Клеопатра тупо покачала головой; если она скажет, это выльется в одну из ужасных ссор брата с матерью. Глаза Александра пронизывали ее, как зимний ветер, но страх скрывал все. Внезапно, взяв ее за руку под складками плаща, он стал серьезным и нежным.
— Я никому тебя не выдам, если ты скажешь мне. Клянусь Гераклом. Я никогда не нарушил бы этой клятвы. — Он оглянулся на святилище в саду. — Скажи мне, ты должна сказать. Я должен это знать.

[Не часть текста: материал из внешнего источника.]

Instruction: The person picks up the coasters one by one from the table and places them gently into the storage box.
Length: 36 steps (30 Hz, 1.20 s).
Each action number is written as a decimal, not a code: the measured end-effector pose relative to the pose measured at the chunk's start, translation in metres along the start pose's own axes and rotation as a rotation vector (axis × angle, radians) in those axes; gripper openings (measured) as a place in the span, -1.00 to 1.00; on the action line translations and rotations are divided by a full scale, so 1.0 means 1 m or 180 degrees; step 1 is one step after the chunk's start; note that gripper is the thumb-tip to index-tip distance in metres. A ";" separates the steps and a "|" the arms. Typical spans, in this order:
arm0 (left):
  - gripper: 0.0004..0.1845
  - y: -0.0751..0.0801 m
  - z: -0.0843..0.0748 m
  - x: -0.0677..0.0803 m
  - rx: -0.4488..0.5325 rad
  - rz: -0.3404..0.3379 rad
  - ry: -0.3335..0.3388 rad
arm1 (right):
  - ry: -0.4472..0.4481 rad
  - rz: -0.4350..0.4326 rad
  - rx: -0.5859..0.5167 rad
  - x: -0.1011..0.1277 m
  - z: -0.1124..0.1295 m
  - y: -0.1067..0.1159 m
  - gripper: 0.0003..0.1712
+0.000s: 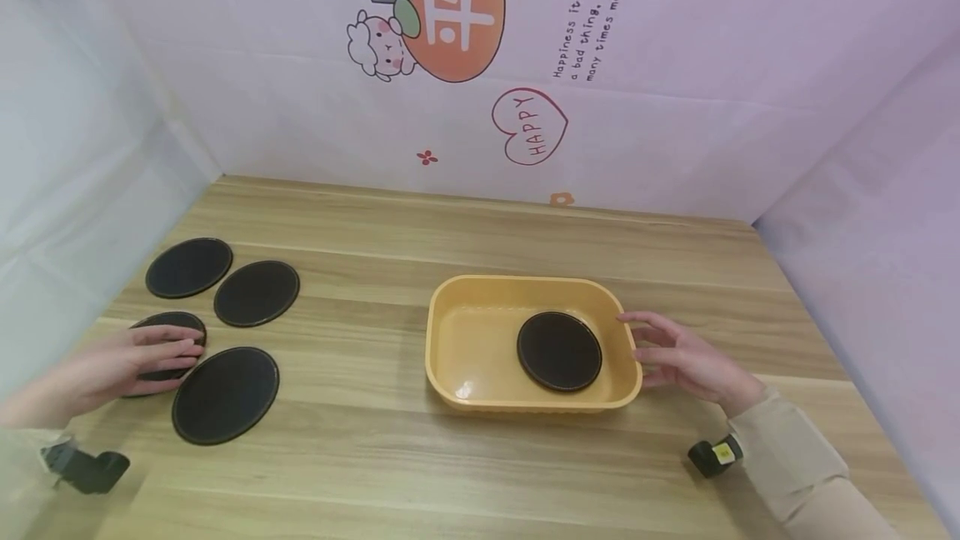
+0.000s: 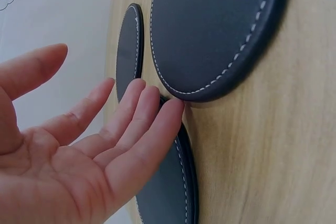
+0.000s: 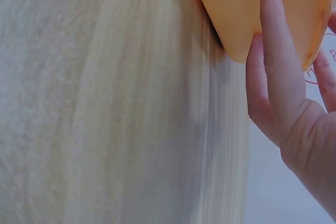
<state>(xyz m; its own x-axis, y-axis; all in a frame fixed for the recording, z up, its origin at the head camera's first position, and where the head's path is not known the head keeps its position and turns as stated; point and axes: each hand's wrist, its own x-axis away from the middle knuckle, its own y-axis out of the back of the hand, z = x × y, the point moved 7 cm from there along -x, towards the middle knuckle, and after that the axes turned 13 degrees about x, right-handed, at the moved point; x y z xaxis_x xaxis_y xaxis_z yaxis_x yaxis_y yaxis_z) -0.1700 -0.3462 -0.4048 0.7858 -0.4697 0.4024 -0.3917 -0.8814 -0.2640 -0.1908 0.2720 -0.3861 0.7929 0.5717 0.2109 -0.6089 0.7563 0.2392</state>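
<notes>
The left hand [image 1: 138, 357] lies flat, fingers straight and together, on top of a round black leather coaster with pale stitching [image 1: 168, 325] at the near left of the wooden counter [image 1: 480, 473]. The coaster sits directly under the fingertips [image 2: 157, 111], so there is no reach left to make; it is a flat disc with no long axis, so no one direction of approach matters. Three more black coasters lie around it: a larger-looking one just to the near right [image 1: 225, 394], almost touching it, and two farther back [image 1: 257, 292] [image 1: 189, 267].

The shallow yellow plastic tray [image 1: 480, 298] stands well apart to the right, across the middle of the counter, with one black coaster [image 1: 559, 351] already lying flat in its right half. The right hand [image 1: 678, 357] rests with relaxed, spread fingers against the tray's right end wall, holding nothing. So the left hand is the nearer one to the loose coasters, and the tray lies to its right, its long side running left to right.
</notes>
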 end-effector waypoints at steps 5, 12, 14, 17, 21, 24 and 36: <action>-0.74 -0.005 0.000 0.001 -0.0392 -0.0200 0.0058 | -0.0010 0.0020 0.0013 0.000 -0.002 0.000 -0.49; -0.37 -0.020 -0.001 -0.004 -0.1185 -0.0544 0.0126 | 0.0031 0.0039 -0.0022 0.000 -0.001 0.000 -0.49; -0.33 -0.025 -0.002 -0.006 -0.1433 -0.0623 0.0102 | 0.0032 0.0035 -0.0031 0.000 -0.001 0.000 -0.49; -0.34 -0.031 -0.003 -0.009 -0.1711 -0.0711 0.0084 | 0.0033 0.0034 -0.0035 0.000 -0.002 0.000 -0.49; -0.34 -0.037 -0.002 -0.014 -0.1910 -0.0728 0.0067 | 0.0040 0.0040 -0.0030 0.000 -0.002 0.000 -0.49; -0.31 -0.041 -0.002 -0.016 -0.2085 -0.0750 0.0017 | 0.0048 0.0048 -0.0030 0.000 -0.002 -0.001 -0.49; -0.29 -0.052 0.001 -0.025 -0.2936 -0.0884 -0.0319 | 0.0066 0.0045 -0.0054 0.000 0.000 -0.001 -0.48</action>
<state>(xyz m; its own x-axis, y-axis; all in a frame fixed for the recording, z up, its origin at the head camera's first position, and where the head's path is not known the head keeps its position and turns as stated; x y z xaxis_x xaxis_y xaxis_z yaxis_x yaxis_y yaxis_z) -0.1689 -0.2890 -0.4021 0.9275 -0.2699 0.2588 -0.3739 -0.6730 0.6382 -0.1896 0.2712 -0.3867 0.7846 0.5888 0.1945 -0.6198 0.7532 0.2201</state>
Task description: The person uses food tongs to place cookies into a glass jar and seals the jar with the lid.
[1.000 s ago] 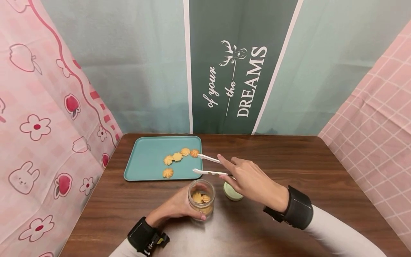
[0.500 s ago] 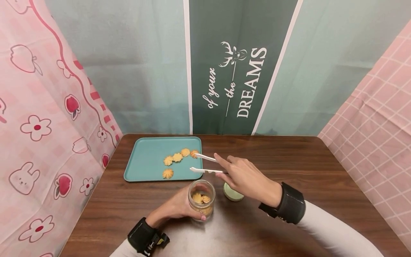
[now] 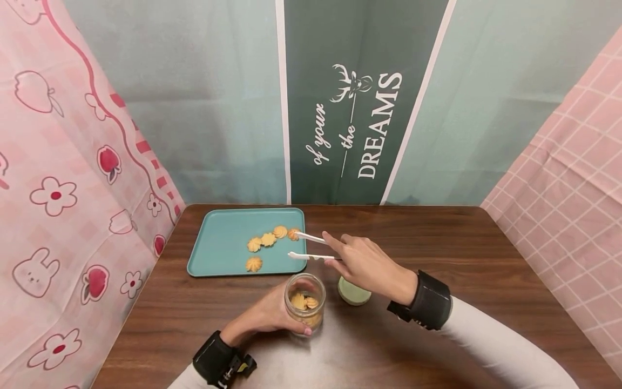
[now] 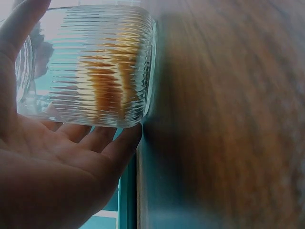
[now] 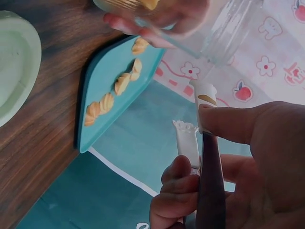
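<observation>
Head view: backdrop (image 3: pixel 359 108) reads "DREAMS"; right hand (image 3: pixel 364 262) pinches tongs (image 3: pixel 311 247), left hand (image 3: pixel 269 313) grips jar (image 3: pixel 304 302).

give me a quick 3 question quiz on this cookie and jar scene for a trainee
1. True or false: the white tongs in the right hand are clamped on a cookie.
2. Multiple choice: where is the green lid? A) on the glass jar B) on the teal tray C) flat on the table, right of the jar
3. How many cookies lie on the tray, and what is the left hand doing?

Key
1. False: the tips are apart, with nothing between them, next to the nearest cookie.
2. C
3. Five: four in a curved row and one apart, nearer the jar. The left hand holds the open jar, which already has cookies in it.
</observation>
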`<state>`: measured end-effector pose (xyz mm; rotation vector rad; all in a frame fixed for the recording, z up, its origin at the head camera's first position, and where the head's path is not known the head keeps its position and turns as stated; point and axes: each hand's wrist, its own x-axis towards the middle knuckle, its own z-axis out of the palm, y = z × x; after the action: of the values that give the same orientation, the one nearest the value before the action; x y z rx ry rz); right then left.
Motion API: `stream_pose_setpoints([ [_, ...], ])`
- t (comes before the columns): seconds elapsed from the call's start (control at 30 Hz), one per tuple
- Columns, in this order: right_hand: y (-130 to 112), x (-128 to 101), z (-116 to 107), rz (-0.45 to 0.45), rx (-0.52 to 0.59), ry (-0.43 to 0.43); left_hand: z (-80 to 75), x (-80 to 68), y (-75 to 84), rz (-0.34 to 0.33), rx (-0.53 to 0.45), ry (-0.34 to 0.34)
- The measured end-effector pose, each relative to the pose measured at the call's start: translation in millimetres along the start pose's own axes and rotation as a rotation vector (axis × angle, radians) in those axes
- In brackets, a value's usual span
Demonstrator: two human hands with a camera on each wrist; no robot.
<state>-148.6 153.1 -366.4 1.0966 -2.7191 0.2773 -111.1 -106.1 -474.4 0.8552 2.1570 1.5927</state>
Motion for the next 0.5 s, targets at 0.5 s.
stream_pose_setpoints([
  [0.5,-4.1,11.8,6.5,-0.004,0.012,-0.032,1.1,1.3,0.0,0.014,-0.022,0.002],
])
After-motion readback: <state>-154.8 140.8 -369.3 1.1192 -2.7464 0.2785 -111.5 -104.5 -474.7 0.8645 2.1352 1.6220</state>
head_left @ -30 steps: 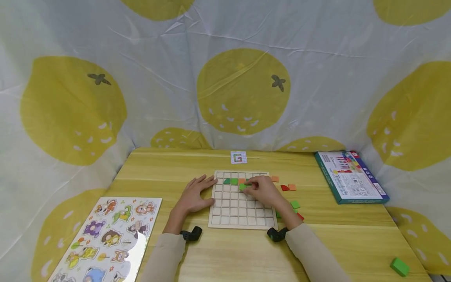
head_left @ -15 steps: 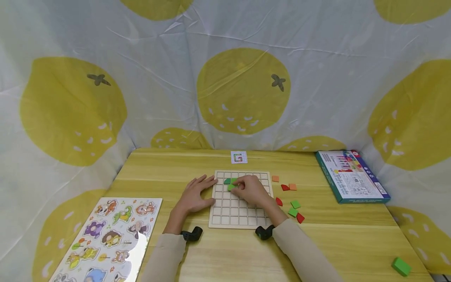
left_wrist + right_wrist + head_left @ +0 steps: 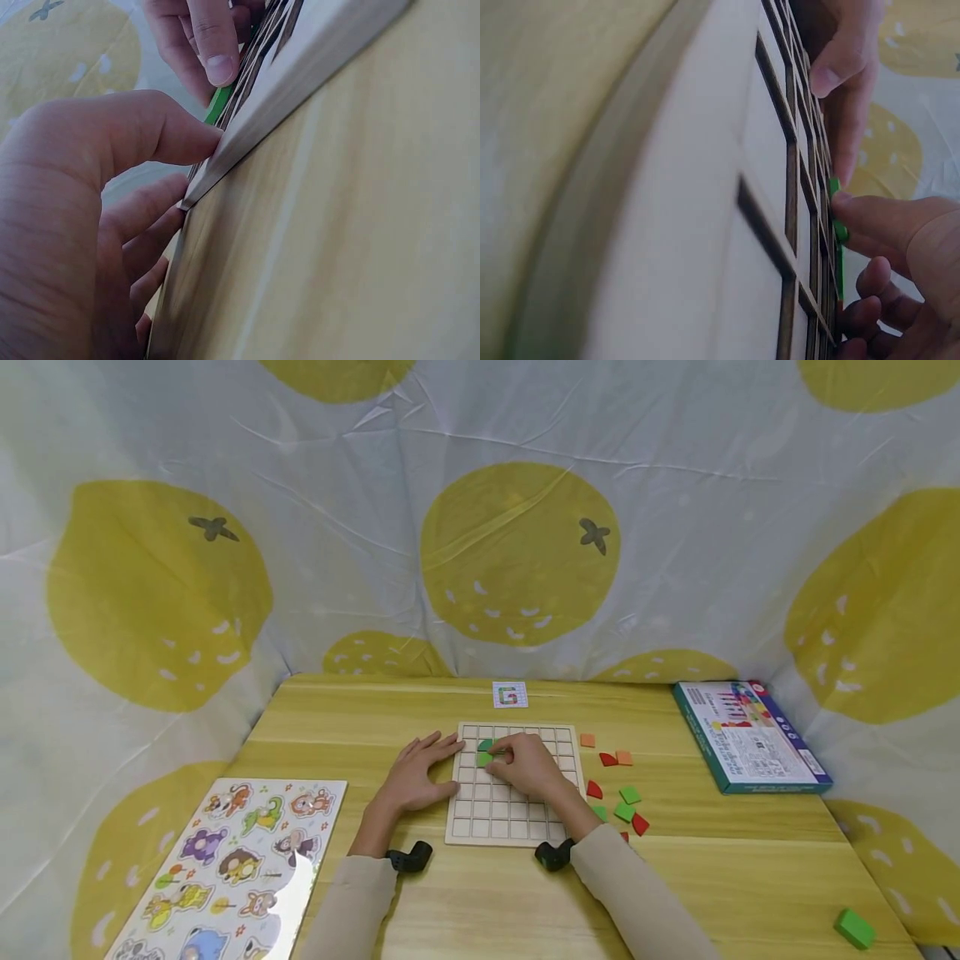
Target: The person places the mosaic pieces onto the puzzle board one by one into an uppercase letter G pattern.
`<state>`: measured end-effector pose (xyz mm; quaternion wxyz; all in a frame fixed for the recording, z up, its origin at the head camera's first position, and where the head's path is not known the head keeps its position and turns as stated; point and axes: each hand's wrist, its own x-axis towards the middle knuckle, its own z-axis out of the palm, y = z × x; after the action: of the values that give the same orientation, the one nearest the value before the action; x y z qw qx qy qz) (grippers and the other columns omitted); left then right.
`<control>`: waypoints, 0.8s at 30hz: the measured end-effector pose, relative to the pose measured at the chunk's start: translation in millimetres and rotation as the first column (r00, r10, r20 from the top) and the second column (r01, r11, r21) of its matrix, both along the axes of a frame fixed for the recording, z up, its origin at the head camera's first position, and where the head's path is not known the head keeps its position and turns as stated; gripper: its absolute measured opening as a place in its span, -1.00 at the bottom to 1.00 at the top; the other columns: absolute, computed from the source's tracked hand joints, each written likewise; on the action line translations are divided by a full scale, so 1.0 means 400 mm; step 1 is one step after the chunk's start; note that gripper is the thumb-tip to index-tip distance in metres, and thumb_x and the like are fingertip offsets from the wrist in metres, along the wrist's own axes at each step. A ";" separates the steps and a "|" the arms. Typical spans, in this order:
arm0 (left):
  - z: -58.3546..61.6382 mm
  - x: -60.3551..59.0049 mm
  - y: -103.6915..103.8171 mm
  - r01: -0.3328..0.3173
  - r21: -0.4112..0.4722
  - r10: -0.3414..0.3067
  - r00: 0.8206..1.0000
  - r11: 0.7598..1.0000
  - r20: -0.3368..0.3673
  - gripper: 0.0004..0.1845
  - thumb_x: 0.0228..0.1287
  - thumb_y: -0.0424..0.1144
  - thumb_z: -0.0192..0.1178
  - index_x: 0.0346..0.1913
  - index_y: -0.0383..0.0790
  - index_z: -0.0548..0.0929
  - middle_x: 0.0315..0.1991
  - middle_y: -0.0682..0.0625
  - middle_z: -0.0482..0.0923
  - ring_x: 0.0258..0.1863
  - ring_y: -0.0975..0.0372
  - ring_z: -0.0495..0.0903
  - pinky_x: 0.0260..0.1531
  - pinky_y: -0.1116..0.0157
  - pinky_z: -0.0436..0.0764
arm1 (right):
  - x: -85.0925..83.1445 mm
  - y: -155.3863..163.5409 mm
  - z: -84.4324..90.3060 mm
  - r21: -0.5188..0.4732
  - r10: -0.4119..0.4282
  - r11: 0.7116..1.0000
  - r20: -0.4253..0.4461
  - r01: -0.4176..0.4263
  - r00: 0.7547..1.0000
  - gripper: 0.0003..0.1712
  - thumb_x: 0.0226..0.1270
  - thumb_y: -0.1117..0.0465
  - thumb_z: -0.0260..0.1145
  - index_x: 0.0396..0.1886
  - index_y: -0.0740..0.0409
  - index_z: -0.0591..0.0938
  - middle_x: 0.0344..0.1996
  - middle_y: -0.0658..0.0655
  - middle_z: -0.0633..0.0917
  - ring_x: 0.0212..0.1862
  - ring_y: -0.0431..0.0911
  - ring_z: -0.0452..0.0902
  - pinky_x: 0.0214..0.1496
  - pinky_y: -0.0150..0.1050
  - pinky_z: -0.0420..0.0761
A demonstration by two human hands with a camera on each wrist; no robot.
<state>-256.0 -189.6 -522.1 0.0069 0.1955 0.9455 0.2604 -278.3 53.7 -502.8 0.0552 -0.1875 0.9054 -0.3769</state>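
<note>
A wooden grid board (image 3: 495, 814) lies flat on the table. My left hand (image 3: 433, 767) rests on the table with straight fingers, its thumb (image 3: 187, 139) pressed against the board's left edge (image 3: 300, 82). My right hand (image 3: 501, 757) reaches over the upper left cells and pinches a green piece (image 3: 484, 759) against the board. From the right wrist view that green piece (image 3: 837, 221) stands on edge under my fingertips (image 3: 870, 214). Another green piece (image 3: 486, 745) sits in the top row just above. My right hand hides the rest of that row.
Loose orange (image 3: 587, 740), red (image 3: 607, 759) and green (image 3: 630, 794) pieces lie right of the board. A small pattern card (image 3: 510, 695) sits behind it. A game box (image 3: 750, 735) is at far right, an animal puzzle (image 3: 225, 868) at front left, a green block (image 3: 853, 928) at front right.
My right hand has carried the green piece leftward across the board's upper rows and now hides the orange piece in the top row. The left hand has stayed put.
</note>
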 end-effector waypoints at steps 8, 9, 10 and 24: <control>-0.002 -0.002 0.000 0.006 0.000 -0.006 1.000 1.000 -0.004 -0.24 0.09 0.08 0.21 0.44 0.16 0.34 0.48 0.19 0.21 0.54 0.11 0.03 0.51 -0.03 -0.10 | -0.005 -0.003 -0.007 0.004 -0.016 1.000 -0.017 0.016 1.000 -0.66 0.22 0.02 0.41 -0.03 -0.02 0.73 -0.66 -0.01 0.51 -0.70 -0.18 0.30 -0.63 -0.34 0.31; -0.003 -0.002 -0.001 0.003 -0.003 -0.003 1.000 1.000 -0.003 -0.24 0.09 0.08 0.21 0.44 0.16 0.34 0.48 0.19 0.20 0.54 0.11 0.03 0.51 -0.03 -0.10 | -0.005 -0.003 -0.008 0.000 -0.014 1.000 -0.017 0.014 1.000 -0.66 0.22 0.02 0.41 -0.03 -0.02 0.73 -0.67 -0.01 0.51 -0.71 -0.18 0.29 -0.63 -0.34 0.31; -0.003 -0.003 -0.001 0.001 -0.005 -0.001 1.000 1.000 -0.002 -0.24 0.09 0.08 0.21 0.44 0.17 0.34 0.48 0.19 0.20 0.54 0.11 0.03 0.52 -0.02 -0.10 | -0.006 -0.002 -0.008 -0.006 -0.012 1.000 -0.017 0.012 1.000 -0.67 0.22 0.02 0.41 -0.03 -0.01 0.73 -0.67 0.00 0.51 -0.71 -0.18 0.29 -0.63 -0.34 0.31; -0.002 -0.002 -0.001 0.003 0.001 -0.003 1.000 1.000 0.000 -0.24 0.09 0.09 0.22 0.43 0.17 0.34 0.48 0.21 0.20 0.54 0.12 0.03 0.52 -0.01 -0.11 | -0.006 0.005 -0.009 -0.031 -0.009 0.999 -0.004 0.009 1.000 -0.67 0.22 0.01 0.42 -0.04 -0.02 0.73 -0.65 0.00 0.53 -0.69 -0.17 0.31 -0.60 -0.32 0.35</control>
<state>-256.9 -190.2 -522.8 0.0069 0.1968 0.9450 0.2610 -280.9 55.6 -506.4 0.0485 -0.1850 0.9003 -0.3910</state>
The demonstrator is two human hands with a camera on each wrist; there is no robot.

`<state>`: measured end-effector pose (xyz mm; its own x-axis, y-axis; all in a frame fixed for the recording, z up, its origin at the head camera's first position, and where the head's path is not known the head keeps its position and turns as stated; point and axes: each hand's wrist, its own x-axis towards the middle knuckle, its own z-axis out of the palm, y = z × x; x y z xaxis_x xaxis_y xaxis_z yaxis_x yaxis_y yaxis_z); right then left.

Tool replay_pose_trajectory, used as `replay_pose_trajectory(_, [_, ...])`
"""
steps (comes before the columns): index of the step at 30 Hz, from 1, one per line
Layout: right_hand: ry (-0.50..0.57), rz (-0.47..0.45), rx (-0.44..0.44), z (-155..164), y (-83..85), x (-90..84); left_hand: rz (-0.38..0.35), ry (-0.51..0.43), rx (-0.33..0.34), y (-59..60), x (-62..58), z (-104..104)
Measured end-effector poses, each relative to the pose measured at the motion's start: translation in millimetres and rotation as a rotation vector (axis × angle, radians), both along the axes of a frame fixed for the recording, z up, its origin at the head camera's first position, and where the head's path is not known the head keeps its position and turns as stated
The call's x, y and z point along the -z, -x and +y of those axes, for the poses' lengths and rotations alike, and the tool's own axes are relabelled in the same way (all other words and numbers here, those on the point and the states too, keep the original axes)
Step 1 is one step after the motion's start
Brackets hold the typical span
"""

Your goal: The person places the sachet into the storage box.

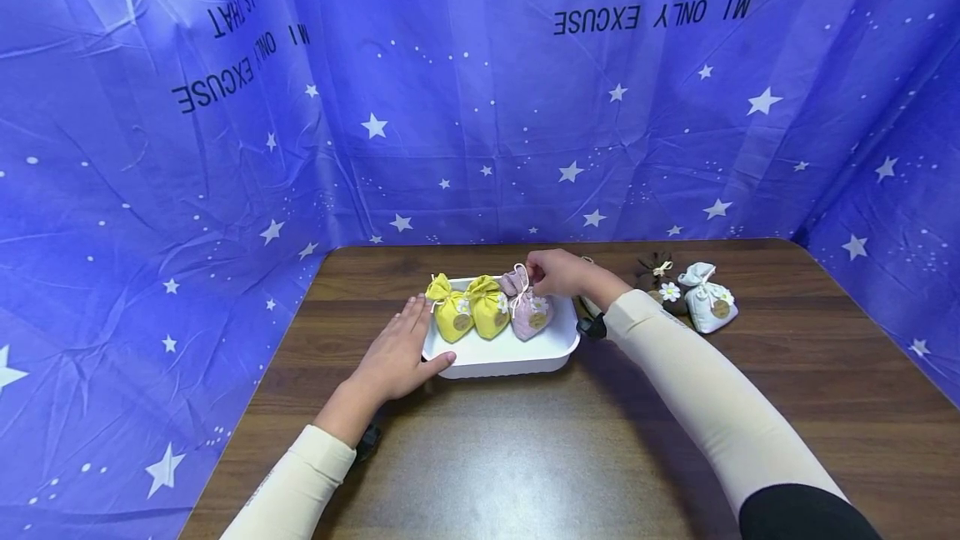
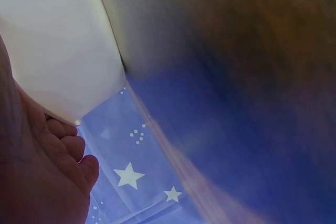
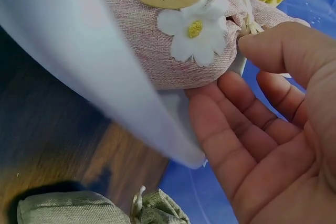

Ее спрятанные руки дрожали в его руке.
— Все как всегда; из этого никогда ничего не получалось. Если было что-то большее, я не видела. Поверь, Александр, это все, что мне известно.
— Да-да, я верю тебе, — сказал он нетерпеливо, потом снова сжал ее руку. — Не позволяй ей делать это. Отныне она не имеет права. Я спас его под Перинфом. Он был бы сейчас мертв, если бы не я.
— Зачем ты это сделал?
Они многое понимали без слов. Ее глаза задержались на лице, которое не было лицом Филиппа, на грубо подстриженных, сияющих золотом волосах.
— Было бы бесчестным не сделать этого. — Александр запнулся, подыскивая, как она поняла, подходящие для нее слова. — Не плачь, — добавил он, бережно проводя кончиком пальца у нее под глазами. — Это все, что я хотел знать. Ты не можешь помочь.
Он подвел ее к дверям, но остановился на пороге и оглянулся по сторонам.
— Если она захочет послать ему врача, лекарства, сласти, что угодно, дай мне знать. Ты должна, я рассчитываю на тебя. Если ты не сделаешь этого, будешь виновна.
Он увидел, как ее лицо побледнело, но не ужас был причиною этого, а изумление.
— Нет, Александр! Нет! Те вещи, о которых ты говорил, они никогда не помогают, и она должна это знать. Но они ужасны, и если она не может сдержать себя, они очищают душу от гнева. Это все, на что они годятся.
Он посмотрел на сестру почти с нежностью и медленно покачал головой.